## Work instructions
Once you reach the end of the data, transcribe all of it exactly.

*** Given records ***

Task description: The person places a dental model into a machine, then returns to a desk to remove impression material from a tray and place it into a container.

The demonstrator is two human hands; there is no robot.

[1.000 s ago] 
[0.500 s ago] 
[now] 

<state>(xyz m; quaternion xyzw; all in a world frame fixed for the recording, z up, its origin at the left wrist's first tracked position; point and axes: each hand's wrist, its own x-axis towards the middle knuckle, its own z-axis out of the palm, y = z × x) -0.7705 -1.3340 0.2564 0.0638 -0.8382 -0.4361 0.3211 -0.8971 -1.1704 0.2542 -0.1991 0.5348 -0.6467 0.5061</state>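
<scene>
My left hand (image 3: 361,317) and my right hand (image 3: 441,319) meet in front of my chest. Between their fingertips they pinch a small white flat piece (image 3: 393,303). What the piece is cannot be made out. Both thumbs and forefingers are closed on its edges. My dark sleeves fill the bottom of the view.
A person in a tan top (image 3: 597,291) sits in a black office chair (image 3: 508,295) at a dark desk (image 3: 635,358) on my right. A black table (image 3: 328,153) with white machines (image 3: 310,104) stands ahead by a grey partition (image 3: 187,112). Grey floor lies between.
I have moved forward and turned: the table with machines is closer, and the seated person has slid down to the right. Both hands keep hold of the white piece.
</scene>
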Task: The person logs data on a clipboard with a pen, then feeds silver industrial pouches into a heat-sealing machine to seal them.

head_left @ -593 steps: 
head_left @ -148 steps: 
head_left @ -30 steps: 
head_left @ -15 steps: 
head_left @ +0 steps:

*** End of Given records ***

## Result of the task
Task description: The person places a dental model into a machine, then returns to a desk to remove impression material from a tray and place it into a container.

The demonstrator is two human hands; there is no robot.

[1.000 s ago] 
[0.500 s ago] 
[now] 

<state>(xyz m; quaternion xyzw; all in a world frame fixed for the recording, z up, its origin at the left wrist's first tracked position; point and axes: each hand's wrist, its own x-axis towards the middle knuckle, its own z-axis out of the palm, y = z × x) -0.7705 -1.3340 0.2564 0.0638 -0.8382 -0.4361 0.3211 -0.8971 -1.1704 0.2542 -0.1991 0.5348 -0.6467 0.5061</state>
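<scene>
My left hand (image 3: 361,317) and my right hand (image 3: 441,319) meet in front of my chest. Between their fingertips they pinch a small white flat piece (image 3: 393,303). What the piece is cannot be made out. Both thumbs and forefingers are closed on its edges. My dark sleeves fill the bottom of the view.
A person in a tan top (image 3: 597,291) sits in a black office chair (image 3: 508,295) at a dark desk (image 3: 635,358) on my right. A black table (image 3: 328,153) with white machines (image 3: 310,104) stands ahead by a grey partition (image 3: 187,112). Grey floor lies between.
I have moved forward and turned: the table with machines is closer, and the seated person has slid down to the right. Both hands keep hold of the white piece.
</scene>
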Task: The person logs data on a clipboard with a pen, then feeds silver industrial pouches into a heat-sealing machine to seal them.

head_left @ -593 steps: 
head_left @ -148 steps: 
head_left @ -30 steps: 
head_left @ -15 steps: 
head_left @ +0 steps:

No further output is required here.